In Germany, The Neverending Story has been variously adapted to a stage play, ballet and opera, which premiered both at Trier and at Weimar Nationaltheater on 10 April 2004, and was subsequently staged at Linz Landestheater on 11 December. The scores to both the opera and the ballet versions were composed by Siegfried Matthus. The opera libretto was by Anton Perry.

In Canada, the novel was adapted to stage for the Stratford Festival for the 2019 season adapted by David S. Craig with original music by Hawksley Workman.

In Spain, in October 2022, the musical of The Neverending Story premiered in Madrid, in Teatro Calderón. The music was composed by Iván Macias and the book was adapted by Felix Amador, while Federico Barrios was the director. Bastian and Atreyu roles were played by children that alternate. Teresa Abarca and Alba Cuartero alternate the Childlike Empress. Josean Moreno was Fujur, Teresa Ferrer was Xayide and Álex Forriols was Gmork. The company KREAT K made for the musical some animatronics of the fantastic creatures. The musical did the last show in Madrid on May 28, 2023. On September 8, the musical came to Teatro principal in Zaragoza, and lasted until October 22. Later on November 2, the musical premiered in Barcelona in Teatre Apolo with Elena González as Childlike Empress, Josean Moreno as Fujur, Álex Forriols as Gmork and Noemí Gallego as Xayide. The last show in Barcelona was on April 7, 2024. Between December 18, 2025 and January 4, 2026, the musical returned in FIBES, Seville.

===Television===
The 1995 animated series was produced by Canadian animation studio Nelvana, under the title of The Neverending Story: The Animated Adventures of Bastian Balthazar Bux. The animated series ran for two years, and had a total of twenty-six episodes. Director duties were split between Marc Boreal and Mike Fallows. Each episode focused on Bastian's further adventures in Fantastica, largely different from his further adventures in the book, but occasionally containing elements of them.

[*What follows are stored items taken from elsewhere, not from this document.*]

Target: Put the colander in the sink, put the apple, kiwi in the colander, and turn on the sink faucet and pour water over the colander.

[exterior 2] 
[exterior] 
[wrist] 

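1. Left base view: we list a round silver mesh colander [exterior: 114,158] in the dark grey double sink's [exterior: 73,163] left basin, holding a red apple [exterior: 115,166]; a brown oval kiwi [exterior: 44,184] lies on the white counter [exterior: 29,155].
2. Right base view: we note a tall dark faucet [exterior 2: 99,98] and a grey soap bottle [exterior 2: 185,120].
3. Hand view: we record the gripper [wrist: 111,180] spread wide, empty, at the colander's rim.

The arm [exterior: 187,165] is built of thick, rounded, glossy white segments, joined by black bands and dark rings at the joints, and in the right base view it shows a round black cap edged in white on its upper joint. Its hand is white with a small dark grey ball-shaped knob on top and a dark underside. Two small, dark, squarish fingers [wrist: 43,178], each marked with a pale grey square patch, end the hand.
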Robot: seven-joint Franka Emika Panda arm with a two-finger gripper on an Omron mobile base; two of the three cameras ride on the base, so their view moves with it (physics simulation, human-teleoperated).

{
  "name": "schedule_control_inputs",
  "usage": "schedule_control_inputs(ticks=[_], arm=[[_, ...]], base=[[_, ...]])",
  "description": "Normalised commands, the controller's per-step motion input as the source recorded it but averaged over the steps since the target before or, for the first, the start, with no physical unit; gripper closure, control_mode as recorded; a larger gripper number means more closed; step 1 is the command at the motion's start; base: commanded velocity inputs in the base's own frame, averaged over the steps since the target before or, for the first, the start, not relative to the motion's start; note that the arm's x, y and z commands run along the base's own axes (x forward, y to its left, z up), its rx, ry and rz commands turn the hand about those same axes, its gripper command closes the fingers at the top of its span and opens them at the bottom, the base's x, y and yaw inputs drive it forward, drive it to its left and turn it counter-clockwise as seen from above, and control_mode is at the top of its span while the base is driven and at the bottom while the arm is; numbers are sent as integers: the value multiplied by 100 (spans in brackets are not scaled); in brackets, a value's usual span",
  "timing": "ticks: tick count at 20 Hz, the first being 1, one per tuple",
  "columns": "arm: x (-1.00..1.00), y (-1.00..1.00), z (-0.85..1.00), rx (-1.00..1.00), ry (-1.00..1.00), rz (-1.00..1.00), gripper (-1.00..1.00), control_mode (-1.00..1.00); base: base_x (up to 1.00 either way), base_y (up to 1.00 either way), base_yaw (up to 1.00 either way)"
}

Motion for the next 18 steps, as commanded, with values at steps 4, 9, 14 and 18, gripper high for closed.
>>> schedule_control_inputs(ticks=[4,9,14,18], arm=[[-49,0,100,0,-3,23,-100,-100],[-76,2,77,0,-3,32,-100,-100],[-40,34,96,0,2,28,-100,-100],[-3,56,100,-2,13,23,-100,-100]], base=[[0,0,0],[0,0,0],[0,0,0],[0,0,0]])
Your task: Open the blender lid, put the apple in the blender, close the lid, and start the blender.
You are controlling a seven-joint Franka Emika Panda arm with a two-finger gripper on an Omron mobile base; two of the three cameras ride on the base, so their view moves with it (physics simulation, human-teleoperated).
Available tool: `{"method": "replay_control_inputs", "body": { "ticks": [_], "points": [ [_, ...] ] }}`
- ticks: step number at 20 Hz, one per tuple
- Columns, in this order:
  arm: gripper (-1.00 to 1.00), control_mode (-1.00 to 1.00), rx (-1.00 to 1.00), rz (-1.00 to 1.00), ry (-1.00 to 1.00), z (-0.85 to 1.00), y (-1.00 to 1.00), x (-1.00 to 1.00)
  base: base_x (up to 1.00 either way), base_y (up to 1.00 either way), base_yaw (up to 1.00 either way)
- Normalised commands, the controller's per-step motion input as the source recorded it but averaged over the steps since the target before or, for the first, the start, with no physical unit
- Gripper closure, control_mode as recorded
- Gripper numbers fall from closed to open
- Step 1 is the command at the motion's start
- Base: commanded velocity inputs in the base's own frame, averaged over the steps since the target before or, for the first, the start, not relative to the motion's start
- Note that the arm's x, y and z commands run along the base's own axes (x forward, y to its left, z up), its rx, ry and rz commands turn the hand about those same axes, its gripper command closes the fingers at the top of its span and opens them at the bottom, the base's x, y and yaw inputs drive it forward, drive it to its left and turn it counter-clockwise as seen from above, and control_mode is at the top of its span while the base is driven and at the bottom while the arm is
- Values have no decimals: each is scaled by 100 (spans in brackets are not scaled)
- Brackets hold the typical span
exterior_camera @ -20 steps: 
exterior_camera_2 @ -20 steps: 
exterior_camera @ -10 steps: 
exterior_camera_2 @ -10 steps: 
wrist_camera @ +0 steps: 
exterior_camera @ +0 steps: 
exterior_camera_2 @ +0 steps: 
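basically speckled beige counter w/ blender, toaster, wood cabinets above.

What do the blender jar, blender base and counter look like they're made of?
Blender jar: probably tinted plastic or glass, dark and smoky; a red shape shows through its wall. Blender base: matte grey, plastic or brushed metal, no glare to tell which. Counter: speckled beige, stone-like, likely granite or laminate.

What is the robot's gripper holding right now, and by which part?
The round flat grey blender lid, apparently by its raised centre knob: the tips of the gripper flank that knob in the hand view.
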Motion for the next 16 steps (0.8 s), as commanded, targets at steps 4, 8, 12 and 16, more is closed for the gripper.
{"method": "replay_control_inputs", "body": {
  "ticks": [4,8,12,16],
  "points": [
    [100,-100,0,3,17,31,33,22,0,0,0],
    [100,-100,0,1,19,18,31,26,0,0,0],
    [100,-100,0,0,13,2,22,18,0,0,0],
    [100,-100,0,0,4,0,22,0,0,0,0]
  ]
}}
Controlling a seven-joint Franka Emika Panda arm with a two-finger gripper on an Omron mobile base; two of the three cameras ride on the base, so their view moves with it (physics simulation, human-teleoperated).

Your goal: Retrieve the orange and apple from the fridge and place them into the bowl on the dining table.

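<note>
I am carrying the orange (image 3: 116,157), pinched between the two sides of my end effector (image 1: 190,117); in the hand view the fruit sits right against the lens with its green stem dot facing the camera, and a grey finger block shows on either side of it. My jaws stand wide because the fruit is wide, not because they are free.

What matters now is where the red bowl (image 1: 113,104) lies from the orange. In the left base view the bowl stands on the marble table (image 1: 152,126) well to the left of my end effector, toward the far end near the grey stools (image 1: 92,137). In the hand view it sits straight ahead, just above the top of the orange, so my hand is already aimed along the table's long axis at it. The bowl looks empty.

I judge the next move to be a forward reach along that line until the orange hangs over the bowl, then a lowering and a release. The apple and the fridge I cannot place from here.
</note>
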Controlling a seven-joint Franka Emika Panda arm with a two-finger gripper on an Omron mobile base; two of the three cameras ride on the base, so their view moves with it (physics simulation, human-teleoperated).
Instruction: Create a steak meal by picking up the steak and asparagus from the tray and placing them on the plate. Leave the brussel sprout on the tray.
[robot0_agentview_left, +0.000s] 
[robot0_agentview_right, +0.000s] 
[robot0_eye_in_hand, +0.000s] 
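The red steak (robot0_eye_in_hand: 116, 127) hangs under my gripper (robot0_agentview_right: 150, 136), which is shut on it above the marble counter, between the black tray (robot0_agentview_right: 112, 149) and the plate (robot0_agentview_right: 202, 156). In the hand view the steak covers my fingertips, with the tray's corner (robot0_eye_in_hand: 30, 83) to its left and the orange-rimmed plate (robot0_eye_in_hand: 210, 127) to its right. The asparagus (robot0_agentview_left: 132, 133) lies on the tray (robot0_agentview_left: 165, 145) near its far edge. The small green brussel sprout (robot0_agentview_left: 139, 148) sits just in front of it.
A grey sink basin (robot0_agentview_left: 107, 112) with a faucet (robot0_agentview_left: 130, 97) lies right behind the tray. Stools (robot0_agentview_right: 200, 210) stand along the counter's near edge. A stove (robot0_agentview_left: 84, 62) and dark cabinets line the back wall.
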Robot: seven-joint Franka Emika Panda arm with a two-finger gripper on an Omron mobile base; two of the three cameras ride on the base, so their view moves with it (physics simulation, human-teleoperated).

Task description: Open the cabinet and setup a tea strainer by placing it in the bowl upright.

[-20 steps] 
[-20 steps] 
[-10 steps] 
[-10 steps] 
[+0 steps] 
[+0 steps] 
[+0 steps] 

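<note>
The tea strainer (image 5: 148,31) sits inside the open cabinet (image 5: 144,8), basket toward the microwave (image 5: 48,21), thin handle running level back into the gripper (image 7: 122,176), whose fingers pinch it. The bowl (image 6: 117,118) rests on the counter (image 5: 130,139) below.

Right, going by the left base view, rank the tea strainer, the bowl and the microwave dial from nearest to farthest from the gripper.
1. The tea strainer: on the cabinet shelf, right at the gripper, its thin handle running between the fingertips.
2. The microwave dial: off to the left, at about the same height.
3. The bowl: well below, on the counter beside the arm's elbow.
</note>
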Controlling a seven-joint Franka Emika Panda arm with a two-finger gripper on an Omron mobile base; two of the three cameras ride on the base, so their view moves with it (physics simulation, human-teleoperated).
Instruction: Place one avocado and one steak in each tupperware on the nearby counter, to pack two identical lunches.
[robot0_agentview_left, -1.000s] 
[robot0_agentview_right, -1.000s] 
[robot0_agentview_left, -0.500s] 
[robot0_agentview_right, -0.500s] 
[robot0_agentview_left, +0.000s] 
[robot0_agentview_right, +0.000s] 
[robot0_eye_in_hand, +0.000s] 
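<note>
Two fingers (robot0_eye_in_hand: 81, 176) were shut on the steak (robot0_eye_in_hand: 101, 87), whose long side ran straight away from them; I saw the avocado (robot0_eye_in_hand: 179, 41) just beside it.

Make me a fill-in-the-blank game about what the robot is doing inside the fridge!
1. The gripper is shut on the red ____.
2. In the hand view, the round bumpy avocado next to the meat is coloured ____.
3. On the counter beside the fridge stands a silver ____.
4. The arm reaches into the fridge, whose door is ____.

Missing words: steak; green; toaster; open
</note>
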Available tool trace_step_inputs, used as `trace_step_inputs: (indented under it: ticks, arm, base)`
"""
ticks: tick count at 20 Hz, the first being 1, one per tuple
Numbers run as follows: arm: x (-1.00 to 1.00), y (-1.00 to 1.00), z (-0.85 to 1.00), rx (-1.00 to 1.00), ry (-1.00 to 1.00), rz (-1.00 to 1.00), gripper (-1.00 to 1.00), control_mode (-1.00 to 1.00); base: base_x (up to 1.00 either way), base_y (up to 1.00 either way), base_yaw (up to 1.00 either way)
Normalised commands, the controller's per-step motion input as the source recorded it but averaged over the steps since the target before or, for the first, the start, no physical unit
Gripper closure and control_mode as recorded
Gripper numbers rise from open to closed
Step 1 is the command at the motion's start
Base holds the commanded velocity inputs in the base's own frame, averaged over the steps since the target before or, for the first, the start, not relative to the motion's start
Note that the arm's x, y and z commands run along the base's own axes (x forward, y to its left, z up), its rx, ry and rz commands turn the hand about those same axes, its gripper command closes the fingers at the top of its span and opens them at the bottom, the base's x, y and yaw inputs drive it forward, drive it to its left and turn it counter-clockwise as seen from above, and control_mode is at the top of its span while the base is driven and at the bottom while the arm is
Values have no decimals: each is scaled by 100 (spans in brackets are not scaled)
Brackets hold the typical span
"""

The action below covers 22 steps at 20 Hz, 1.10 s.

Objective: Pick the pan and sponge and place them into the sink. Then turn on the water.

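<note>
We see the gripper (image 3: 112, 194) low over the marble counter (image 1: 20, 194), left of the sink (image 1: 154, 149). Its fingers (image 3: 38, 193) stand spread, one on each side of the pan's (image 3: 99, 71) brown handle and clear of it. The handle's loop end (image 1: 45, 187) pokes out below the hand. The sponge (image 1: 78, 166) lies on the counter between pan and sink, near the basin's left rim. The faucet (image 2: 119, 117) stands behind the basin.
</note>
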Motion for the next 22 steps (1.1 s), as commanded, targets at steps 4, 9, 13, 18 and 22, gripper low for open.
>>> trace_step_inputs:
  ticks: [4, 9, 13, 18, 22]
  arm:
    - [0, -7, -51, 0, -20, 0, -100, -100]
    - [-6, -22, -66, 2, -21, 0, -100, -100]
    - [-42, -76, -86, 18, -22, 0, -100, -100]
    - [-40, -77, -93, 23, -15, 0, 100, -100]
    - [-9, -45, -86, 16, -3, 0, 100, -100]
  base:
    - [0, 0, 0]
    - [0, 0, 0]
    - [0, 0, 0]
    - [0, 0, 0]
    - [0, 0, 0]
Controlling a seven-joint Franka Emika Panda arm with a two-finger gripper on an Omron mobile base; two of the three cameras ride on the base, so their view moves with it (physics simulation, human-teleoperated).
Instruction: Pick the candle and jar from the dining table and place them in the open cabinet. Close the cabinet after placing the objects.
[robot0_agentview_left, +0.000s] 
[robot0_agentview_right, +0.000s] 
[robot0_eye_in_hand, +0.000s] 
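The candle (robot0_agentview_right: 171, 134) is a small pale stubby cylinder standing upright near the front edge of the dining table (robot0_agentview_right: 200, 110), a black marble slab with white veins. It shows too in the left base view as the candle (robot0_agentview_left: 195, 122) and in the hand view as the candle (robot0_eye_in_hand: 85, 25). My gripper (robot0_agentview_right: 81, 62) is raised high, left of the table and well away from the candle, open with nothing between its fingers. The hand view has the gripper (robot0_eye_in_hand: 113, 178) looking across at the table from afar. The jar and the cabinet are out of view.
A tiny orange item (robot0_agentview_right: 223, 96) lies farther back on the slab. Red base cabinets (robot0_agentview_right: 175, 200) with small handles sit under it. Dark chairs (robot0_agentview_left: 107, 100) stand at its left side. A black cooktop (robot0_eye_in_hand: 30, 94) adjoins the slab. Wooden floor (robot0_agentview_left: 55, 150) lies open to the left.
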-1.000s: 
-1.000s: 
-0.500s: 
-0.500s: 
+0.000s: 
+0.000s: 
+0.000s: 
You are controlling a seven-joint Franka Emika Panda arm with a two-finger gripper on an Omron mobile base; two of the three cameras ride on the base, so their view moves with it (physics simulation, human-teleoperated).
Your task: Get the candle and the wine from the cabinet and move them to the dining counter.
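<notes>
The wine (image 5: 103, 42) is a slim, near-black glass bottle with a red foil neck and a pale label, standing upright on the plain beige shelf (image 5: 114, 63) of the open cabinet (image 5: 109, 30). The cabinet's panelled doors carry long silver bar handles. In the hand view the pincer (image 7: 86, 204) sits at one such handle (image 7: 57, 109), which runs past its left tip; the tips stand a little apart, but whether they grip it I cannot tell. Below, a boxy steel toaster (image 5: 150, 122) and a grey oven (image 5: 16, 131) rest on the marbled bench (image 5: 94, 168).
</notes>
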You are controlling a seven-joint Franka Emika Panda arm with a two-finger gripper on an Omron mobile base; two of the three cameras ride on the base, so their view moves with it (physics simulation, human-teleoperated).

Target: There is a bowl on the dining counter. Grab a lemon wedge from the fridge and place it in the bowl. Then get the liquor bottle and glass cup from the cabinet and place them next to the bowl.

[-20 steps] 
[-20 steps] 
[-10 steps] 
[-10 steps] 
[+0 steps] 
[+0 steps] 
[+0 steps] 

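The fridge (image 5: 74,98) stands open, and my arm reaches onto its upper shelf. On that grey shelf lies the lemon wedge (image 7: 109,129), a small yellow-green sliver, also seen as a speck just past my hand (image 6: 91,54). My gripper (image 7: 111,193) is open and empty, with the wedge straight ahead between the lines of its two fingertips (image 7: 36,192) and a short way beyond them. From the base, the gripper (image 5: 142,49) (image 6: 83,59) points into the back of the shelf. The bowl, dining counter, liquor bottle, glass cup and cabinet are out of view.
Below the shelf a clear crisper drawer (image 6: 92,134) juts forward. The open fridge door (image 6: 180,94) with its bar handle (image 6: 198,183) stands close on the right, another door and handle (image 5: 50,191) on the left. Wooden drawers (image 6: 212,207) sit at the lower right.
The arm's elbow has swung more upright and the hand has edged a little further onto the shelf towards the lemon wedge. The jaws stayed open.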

Tales from the Neverending Story, a one-season-only TV series that is loosely based on Ende's novel, was produced in Montreal, Quebec, Canada, through December 2000 to August 2002 and distributed by Muse Entertainment, airing on HBO in 2002. It was aired as four two-hour television movies in the US and as a TV series of 13 one-hour episodes in the United Kingdom. The series was released on DVD in 2001.

===Video games===
Ocean Software released a text adventure in 1985 for the ZX Spectrum, Amstrad CPC, Commodore 64, and Atari 8-bit computers.

A video game based on the second film was released in 1990 by Merimpex Ltd under their Linel label and re-released by System 4 for the ZX Spectrum and Commodore 64.

The Ende-inspired video game AURYN Quest was released in 2002.